For the 2022/23 season of Leading International Composers, we present a concert-profile of composer George Walker (1922-2018). 2022 marks 100 years since Walker's birth in Washington, DC, a city he called home for much of his childhood. As an aspiring pianist in his early teens, Walker gave his first public recital at Howard University's Andrew Rankin Memorial Chapel before studying performance and composition at Oberlin College and the Eastman School of Music.

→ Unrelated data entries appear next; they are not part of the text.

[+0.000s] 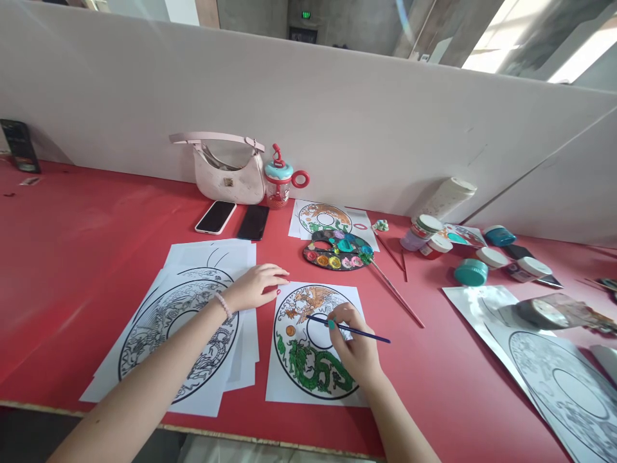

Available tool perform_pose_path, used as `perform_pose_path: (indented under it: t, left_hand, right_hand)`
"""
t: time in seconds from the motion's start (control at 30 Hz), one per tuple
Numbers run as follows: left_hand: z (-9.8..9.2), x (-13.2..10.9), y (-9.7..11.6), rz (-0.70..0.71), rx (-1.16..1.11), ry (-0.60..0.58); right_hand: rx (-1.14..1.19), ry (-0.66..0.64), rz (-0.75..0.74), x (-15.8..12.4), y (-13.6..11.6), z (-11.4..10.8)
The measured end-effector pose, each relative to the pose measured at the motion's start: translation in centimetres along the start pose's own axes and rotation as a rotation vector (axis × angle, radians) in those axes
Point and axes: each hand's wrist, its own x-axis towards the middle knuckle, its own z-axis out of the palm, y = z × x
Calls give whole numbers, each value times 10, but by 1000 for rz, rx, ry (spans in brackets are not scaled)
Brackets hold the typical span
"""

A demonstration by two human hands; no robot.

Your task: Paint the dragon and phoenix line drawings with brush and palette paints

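My right hand (354, 344) pinches a thin dark blue paintbrush (369, 334). The brush tip meets the orange phoenix on a sheet of paper (284, 386) with a printed ring design. A green painted dragon fills the ring's lower part; some of the upper right is still line art. My left hand (255, 287) lies with fingers stretched out by the sheet's top left corner, a beaded bracelet (223, 305) on its wrist. Under that forearm is a pile of uncoloured printed sheets (202, 360). Beyond the painted sheet sits a paint palette (321, 258), with a red-handled brush (398, 294) resting on it.
Behind stand a pink handbag (231, 183) and a cup with a red handle (278, 190), with two phones (216, 217) before them. To the right are several paint jars (471, 272), a water cup (542, 313) and another printed sheet (544, 360). A pale partition (337, 128) closes the table's back.
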Motion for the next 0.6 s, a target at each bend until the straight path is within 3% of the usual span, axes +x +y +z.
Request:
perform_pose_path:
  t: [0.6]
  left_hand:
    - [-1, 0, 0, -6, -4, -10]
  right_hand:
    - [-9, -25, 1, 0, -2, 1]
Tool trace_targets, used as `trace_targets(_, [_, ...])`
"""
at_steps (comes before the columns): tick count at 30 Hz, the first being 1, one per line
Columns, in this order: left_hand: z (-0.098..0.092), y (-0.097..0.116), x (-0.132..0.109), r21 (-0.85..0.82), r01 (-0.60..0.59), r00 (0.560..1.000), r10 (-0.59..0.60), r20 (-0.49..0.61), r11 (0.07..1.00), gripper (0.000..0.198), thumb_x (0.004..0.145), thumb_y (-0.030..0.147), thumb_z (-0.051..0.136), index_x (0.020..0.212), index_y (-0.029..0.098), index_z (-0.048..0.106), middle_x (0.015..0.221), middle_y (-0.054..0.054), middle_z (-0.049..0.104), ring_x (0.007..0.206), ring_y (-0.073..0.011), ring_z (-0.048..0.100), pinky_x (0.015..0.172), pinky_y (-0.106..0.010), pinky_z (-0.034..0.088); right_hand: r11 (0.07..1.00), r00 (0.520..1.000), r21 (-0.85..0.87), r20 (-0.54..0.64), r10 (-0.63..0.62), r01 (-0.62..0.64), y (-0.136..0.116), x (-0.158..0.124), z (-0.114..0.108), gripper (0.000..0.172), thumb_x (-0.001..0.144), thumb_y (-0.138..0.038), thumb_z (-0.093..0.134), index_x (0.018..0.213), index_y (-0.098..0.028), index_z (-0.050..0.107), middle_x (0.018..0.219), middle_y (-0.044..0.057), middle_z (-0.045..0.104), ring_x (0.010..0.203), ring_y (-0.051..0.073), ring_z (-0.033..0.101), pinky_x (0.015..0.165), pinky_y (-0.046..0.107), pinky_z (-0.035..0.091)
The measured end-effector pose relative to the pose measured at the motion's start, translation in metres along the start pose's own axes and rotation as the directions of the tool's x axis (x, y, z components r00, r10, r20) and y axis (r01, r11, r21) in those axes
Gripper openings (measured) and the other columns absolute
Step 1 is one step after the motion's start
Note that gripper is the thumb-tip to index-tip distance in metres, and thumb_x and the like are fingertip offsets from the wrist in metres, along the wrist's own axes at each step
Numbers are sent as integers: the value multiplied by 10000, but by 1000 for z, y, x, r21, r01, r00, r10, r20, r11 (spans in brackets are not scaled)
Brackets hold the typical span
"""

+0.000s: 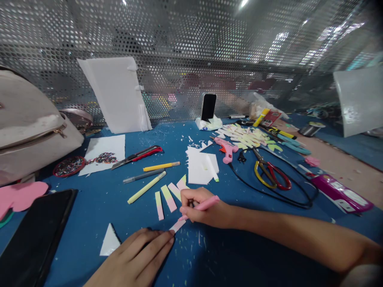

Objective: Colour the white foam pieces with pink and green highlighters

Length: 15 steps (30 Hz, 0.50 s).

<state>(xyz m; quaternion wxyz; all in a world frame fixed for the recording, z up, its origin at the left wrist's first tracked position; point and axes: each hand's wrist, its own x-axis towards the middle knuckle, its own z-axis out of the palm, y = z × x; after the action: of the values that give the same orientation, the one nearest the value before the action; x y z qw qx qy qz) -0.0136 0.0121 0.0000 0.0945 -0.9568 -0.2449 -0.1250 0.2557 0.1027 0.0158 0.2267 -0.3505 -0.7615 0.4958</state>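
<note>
My right hand (199, 205) grips a pink marker (208, 202), its tip down on a small paper strip (178, 226) tinted pink. My left hand (140, 255) lies flat on the blue table, fingers stretched out, fingertips pressing the strip's near end. Just beyond, several strips coloured yellow-green and pink lie side by side, one of them a pink and yellow strip (168, 198). Left of these rest a pale yellow-green marker (146, 187), a grey marker (143, 175) and an orange marker (161, 166). A white paper triangle (110, 241) sits beside my left hand.
A black phone (38, 235) and a pale backpack (32, 127) occupy the left. Behind are a box cutter (137, 156) and white paper pieces (200, 167). At right lie a pink glue gun (227, 150), its cord, scissors (266, 171), a strip pile (245, 135) and a purple case (341, 192).
</note>
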Motion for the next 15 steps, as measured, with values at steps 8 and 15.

Walker was a trailblazer within the landscape of twentieth- and twenty-first-century American music. He was the first African-American performer to appear in performance with the Philadelphia Orchestra and the first African-American musician to receive a doctoral degree from Eastman. Walker’s many firsts are perhaps best captured by his singular achievement in 1996: the Pulitzer Prize for Lilacs for Voice and Orchestra.

Despite Walker's many achievements, much of his chamber music is not widely known. Cellist Seth Parker Woods, who curates this concert-profile, has made advocacy for Walker's music a central mission. Parker Woods brings together a stellar group of musicians for a portrait that explores several decades of Walker’s career and many sides of his musical development. Gregory Walker, George Walker's son, performs Bleu for unaccompanied violin (2011) and joins pianist Natalia Kazaryan for the Sonata No. 1 for Violin and Piano (1958). Parker Woods performs the Sonata for Cello and Piano (1957) with pianist Andrew Rosenblum. Clarinetist Zachary Good performs Walker's Perimeters (1966) and joins Kazaryan and Rosenblum in Walker's Five Fancies for Clarinet and Piano Four Hands (1975).